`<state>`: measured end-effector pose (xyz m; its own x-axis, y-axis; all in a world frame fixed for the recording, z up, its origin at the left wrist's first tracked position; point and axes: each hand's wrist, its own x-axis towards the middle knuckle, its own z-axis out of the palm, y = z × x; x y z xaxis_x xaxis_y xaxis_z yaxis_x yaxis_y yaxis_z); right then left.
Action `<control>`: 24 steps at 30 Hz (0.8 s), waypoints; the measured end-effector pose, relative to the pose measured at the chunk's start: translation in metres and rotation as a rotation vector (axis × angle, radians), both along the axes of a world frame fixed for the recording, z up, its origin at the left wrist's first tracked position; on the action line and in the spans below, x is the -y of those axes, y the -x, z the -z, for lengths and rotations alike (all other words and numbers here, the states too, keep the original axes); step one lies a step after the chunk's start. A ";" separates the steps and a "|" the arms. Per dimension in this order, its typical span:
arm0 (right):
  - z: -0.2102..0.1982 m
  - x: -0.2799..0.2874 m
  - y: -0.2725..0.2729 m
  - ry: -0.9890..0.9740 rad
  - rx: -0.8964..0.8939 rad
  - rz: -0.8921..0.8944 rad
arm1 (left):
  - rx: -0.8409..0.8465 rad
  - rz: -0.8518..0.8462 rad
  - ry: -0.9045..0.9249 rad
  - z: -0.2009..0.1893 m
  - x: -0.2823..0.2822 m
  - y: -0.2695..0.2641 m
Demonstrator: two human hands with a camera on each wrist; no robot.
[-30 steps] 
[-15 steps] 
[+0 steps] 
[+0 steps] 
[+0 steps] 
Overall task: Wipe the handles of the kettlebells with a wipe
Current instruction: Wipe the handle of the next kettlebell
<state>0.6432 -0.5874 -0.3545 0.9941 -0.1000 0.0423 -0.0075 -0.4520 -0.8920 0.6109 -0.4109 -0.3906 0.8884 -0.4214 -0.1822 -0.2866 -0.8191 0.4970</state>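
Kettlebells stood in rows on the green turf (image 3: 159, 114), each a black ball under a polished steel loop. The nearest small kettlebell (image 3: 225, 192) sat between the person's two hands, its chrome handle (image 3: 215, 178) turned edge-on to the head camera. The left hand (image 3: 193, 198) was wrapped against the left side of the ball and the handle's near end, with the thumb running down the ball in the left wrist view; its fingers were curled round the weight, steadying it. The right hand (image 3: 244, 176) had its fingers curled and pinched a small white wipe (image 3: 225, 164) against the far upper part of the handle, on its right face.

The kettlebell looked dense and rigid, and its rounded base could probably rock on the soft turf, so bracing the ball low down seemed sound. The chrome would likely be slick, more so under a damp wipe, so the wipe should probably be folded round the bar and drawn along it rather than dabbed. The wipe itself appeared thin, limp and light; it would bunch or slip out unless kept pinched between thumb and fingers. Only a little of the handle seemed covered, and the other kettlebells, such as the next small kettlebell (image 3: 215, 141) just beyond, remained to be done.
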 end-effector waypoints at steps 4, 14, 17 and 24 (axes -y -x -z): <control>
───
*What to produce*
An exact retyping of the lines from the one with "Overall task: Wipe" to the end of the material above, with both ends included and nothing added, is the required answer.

*Expected answer*
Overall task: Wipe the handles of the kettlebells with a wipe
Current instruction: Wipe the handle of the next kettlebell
<state>0.6432 -0.5874 -0.3545 0.9941 -0.1000 0.0423 -0.0075 -0.4520 -0.8920 0.6109 -0.4109 -0.3906 0.8884 -0.4214 -0.1822 -0.2866 -0.8191 0.4970</state>
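Kettlebells stood in rows on the green turf (image 3: 159, 114), each a black ball under a polished steel loop. The nearest small kettlebell (image 3: 225, 192) sat between the person's two hands, its chrome handle (image 3: 215, 178) turned edge-on to the head camera. The left hand (image 3: 193, 198) was wrapped against the left side of the ball and the handle's near end, with the thumb running down the ball in the left wrist view; its fingers were curled round the weight, steadying it. The right hand (image 3: 244, 176) had its fingers curled and pinched a small white wipe (image 3: 225, 164) against the far upper part of the handle, on its right face.

The kettlebell looked dense and rigid, and its rounded base could probably rock on the soft turf, so bracing the ball low down seemed sound. The chrome would likely be slick, more so under a damp wipe, so the wipe should probably be folded round the bar and drawn along it rather than dabbed. The wipe itself appeared thin, limp and light; it would bunch or slip out unless kept pinched between thumb and fingers. Only a little of the handle seemed covered, and the other kettlebells, such as the next small kettlebell (image 3: 215, 141) just beyond, remained to be done.
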 end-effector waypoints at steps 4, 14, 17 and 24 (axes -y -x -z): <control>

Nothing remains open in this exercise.